47. I've always loved to write and wrote a chapter book when I was in 4th grade.
48. But in college I hated to write papers. I wish I had majored in Lit and taken more creative writing courses.
49. After I got married, I started writing an annual Christmas letter to family and friends that everyone always told me they really looked forward to. I ought to do more writing, they said. (Thank you, everyone who encouraged me!)
50. So eventually, I started this blog.

5 comments:

Kerry said...

Yeah - I'm the first to comment! :)

Your "50 Things" meme was wonderful! You've done a lot of different things in your life - horses, literature, insurance, teaching.

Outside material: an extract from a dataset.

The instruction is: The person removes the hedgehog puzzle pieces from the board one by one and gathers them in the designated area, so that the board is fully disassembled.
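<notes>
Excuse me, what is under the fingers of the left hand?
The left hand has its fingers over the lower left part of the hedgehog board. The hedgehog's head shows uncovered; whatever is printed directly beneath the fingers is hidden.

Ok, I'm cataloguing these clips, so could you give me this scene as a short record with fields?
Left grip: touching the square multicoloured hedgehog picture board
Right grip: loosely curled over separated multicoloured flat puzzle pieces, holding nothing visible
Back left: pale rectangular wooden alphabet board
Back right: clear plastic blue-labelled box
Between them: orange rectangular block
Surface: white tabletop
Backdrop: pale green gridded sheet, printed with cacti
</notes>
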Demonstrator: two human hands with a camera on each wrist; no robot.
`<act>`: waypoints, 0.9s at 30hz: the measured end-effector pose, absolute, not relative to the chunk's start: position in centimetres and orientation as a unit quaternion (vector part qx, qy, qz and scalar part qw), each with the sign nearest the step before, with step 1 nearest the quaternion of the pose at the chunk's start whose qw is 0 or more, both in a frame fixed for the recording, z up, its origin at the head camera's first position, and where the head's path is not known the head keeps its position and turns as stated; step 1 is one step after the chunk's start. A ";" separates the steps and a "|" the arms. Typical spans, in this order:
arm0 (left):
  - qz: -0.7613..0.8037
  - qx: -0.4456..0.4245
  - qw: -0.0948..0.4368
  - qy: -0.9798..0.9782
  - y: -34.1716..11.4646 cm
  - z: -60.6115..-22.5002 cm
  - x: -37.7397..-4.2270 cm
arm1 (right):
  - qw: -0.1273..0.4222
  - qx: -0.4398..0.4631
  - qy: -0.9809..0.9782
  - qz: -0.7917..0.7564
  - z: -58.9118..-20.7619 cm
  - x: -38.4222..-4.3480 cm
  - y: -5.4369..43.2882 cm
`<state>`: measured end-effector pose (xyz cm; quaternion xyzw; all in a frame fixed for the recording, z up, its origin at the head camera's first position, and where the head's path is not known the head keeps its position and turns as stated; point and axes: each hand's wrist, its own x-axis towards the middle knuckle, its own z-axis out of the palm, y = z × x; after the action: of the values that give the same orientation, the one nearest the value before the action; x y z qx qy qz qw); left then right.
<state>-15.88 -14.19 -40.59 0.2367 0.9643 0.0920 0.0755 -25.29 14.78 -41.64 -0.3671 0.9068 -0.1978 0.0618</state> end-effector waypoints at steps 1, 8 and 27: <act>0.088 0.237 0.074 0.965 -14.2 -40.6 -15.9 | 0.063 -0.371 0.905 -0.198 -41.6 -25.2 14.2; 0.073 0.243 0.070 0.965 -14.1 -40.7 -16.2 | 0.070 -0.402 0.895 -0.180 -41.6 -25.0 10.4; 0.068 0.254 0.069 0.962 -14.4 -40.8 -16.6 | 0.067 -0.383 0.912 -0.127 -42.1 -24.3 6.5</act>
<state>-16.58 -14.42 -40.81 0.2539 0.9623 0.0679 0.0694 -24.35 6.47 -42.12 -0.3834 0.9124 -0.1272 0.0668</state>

Thanks for sharing with us!

Brea in Texas said...

Wow, what a fun life you've lead! Thanks for sharing all those great things ... and here's to 50 more when you get 100,000 hits! :)

~Brea, the tinymama

Hen Jen said...

Hen,

I really enjoyed this post! You shared very interesting tidbits about yourself.

when I was maybe 6 or 7 I was in a very (lol,liked your term!) white rendition of 'ease on down the road' for my dancing school. We had fuschia painted bee-hive wigs...ah the 70's. I don't like to cook either...

Unknown said...

Good idea to cook to a book! If I could ever hear over the din of my kidlets, I would totally steal that idea!

Rev Colin said...

As usual I enjoyed my visit to your blog! Your meme of 50 tells us a lot about YOU! Rock on to the next 50 000!!!